* **What you need to do**
Restate word for word the lines of the entries below, starting with the line that holds "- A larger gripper" and ending with the line that holds "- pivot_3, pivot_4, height", and no others.

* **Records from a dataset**

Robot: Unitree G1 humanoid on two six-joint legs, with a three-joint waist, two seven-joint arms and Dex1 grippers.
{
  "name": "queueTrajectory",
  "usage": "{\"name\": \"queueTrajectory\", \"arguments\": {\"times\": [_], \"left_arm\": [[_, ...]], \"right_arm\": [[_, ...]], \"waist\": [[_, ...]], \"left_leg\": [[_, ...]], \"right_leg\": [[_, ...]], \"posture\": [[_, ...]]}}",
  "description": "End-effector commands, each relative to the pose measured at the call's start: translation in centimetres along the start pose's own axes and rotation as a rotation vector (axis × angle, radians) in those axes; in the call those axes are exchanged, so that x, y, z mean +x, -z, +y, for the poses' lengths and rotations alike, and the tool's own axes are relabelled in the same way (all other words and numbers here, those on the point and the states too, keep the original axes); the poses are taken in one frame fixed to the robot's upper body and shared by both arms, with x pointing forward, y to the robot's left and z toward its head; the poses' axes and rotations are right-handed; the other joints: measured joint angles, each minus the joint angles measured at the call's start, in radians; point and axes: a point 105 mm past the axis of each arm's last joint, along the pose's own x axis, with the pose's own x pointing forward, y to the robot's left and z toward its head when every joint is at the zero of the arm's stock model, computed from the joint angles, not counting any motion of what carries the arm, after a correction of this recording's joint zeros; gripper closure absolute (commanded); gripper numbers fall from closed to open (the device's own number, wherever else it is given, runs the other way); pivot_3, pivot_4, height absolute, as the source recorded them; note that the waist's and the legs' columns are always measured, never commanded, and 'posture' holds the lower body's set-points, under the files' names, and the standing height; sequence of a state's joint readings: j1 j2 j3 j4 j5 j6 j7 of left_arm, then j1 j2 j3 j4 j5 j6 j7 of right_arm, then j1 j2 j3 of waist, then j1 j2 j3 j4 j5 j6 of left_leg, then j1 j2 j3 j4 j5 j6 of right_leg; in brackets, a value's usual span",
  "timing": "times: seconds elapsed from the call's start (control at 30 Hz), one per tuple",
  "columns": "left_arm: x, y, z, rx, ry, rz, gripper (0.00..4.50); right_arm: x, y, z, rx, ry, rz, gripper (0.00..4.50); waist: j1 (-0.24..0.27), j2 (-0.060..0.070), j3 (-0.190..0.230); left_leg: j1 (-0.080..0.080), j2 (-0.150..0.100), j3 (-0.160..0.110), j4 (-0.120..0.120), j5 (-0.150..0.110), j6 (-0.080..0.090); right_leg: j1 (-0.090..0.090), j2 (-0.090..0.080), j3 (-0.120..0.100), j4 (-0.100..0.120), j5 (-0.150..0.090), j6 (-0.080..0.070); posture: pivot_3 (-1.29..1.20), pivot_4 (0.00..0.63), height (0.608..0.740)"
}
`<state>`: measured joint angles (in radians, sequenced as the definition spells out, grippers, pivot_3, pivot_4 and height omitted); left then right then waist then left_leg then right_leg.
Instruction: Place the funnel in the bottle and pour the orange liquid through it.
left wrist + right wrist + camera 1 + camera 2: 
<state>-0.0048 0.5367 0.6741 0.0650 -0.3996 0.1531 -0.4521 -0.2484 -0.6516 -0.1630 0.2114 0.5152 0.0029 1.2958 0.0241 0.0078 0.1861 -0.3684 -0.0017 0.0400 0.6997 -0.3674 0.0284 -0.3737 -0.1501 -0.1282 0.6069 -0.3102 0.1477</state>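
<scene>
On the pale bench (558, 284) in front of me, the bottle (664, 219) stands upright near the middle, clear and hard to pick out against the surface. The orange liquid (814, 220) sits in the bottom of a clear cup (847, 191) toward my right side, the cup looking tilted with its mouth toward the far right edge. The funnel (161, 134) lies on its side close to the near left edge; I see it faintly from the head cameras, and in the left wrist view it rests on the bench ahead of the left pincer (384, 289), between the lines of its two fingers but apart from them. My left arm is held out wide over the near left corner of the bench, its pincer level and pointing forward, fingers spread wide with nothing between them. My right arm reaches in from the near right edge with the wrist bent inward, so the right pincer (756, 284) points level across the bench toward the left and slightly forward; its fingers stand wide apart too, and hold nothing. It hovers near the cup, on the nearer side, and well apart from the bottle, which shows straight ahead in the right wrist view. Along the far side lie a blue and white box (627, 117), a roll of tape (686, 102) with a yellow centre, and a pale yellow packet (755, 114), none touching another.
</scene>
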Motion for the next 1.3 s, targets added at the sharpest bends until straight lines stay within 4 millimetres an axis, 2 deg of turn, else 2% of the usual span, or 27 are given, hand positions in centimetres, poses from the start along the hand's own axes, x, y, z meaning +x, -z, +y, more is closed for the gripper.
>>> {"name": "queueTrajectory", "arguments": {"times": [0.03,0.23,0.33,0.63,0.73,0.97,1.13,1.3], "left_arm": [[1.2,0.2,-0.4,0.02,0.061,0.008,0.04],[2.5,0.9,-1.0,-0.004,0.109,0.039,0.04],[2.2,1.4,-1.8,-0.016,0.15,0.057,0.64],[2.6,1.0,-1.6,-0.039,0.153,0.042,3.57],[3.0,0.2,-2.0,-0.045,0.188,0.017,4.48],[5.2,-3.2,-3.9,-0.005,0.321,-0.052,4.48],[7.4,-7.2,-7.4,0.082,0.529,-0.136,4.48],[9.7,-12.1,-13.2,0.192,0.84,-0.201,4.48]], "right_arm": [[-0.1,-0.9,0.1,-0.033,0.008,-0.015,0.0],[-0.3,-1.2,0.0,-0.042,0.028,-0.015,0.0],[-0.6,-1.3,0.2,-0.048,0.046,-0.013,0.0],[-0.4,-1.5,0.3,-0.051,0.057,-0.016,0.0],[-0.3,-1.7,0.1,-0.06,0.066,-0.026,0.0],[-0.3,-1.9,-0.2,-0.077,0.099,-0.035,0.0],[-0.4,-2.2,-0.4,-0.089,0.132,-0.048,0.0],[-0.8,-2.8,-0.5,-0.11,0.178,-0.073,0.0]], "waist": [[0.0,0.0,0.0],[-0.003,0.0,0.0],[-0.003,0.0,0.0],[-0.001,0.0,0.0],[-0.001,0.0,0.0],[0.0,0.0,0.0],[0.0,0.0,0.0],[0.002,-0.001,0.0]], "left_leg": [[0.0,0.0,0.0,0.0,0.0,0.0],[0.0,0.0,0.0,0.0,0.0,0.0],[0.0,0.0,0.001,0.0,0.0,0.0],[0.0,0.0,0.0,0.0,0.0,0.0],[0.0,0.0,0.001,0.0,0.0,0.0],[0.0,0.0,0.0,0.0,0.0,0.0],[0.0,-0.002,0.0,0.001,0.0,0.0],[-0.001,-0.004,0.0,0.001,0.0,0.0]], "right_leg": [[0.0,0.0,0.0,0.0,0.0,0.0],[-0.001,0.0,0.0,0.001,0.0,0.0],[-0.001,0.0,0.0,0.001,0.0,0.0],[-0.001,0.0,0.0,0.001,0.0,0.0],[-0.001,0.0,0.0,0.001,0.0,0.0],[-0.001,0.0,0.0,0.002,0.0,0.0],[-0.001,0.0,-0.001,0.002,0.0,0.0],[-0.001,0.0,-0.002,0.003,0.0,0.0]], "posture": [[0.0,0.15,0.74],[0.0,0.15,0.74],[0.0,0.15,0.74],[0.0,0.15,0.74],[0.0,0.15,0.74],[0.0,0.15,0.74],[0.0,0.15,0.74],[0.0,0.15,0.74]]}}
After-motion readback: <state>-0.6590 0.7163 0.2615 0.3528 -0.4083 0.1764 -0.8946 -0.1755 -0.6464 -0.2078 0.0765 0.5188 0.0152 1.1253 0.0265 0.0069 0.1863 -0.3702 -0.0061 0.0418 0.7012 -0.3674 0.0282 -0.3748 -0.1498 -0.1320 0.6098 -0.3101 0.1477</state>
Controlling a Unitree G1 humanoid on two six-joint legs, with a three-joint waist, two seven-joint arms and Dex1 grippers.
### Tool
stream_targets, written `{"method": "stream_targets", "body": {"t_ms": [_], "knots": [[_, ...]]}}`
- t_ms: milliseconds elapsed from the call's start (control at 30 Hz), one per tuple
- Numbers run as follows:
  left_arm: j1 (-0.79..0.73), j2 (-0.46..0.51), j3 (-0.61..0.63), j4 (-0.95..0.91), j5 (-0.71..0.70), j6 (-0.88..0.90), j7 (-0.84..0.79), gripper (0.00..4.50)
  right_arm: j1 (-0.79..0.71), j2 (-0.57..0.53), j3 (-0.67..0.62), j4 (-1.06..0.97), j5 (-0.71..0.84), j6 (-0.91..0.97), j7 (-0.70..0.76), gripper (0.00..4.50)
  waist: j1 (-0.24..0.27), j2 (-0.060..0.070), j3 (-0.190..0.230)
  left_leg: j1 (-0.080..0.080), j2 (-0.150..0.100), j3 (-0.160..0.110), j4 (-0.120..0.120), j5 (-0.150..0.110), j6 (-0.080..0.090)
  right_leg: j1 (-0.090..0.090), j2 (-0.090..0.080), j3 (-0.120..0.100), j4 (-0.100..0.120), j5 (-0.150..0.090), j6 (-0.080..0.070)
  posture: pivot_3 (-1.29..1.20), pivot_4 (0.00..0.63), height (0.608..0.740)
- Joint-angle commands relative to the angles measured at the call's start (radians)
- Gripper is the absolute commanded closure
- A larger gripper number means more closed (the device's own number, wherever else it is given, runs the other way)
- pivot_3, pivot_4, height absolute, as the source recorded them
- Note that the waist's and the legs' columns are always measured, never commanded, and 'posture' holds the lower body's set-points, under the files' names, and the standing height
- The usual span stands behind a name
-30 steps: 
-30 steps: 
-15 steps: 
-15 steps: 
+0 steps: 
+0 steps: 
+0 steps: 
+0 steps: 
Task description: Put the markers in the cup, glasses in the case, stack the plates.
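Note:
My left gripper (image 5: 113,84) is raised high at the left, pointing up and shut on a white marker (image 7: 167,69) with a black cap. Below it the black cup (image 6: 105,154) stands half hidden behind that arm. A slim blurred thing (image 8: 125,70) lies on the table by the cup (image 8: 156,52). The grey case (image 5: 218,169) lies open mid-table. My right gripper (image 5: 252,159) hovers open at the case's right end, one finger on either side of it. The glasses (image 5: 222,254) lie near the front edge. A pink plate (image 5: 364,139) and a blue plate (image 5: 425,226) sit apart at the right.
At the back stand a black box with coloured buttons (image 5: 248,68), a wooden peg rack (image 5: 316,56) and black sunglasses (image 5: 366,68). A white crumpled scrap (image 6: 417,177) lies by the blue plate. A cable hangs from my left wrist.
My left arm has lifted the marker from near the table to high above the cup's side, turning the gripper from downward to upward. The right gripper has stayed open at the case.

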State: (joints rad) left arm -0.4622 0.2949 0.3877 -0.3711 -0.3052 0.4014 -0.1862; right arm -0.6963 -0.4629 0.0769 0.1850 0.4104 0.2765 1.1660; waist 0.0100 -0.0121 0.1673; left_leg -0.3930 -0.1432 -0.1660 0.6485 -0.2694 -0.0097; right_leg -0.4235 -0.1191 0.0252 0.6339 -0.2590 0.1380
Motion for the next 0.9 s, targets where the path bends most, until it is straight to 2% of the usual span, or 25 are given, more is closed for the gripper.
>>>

* **Answer for this exercise**
- A larger gripper number means more closed (the device's own number, wherever else it is given, runs the other way)
- pivot_3, pivot_4, height absolute, as the source recorded them

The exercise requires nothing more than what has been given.